▸ **REQUIREMENT**
Give the number of lines in the listing that hold the word "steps". Write nothing but that number.

▸ **DATA PROVIDED**
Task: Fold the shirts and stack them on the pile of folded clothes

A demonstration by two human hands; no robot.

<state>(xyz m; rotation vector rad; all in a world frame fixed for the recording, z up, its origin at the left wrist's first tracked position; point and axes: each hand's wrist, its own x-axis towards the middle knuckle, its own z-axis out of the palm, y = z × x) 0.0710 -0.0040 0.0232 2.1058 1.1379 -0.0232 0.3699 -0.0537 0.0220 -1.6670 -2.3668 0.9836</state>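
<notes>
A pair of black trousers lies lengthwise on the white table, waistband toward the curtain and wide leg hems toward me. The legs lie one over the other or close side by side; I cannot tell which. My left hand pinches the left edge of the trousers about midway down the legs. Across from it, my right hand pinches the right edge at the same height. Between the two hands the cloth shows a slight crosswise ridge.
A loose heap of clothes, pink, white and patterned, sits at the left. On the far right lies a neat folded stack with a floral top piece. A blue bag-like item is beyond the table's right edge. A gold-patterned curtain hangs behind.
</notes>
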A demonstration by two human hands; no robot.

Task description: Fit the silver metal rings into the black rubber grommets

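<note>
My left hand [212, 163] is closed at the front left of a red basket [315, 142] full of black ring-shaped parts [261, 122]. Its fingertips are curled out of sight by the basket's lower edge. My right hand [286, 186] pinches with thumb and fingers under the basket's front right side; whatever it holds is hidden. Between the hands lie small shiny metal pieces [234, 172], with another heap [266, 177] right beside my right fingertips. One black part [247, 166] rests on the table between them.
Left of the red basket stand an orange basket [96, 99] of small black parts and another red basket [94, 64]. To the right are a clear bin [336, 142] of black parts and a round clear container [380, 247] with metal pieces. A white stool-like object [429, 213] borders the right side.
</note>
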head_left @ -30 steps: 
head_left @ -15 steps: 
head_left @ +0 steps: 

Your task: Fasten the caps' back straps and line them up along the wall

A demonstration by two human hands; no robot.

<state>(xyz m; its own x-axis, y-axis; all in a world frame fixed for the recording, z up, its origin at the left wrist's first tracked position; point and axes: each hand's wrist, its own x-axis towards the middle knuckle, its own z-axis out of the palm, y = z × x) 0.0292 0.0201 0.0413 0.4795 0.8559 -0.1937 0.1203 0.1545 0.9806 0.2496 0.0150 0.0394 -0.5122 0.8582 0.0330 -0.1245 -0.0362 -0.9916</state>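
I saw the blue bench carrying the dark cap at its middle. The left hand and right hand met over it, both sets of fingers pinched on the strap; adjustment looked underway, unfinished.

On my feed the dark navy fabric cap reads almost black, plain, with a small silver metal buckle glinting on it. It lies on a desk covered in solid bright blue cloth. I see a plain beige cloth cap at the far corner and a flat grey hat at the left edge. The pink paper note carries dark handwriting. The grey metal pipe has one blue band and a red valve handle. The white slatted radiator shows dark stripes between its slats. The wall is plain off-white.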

▸ **TASK ANSWER**
3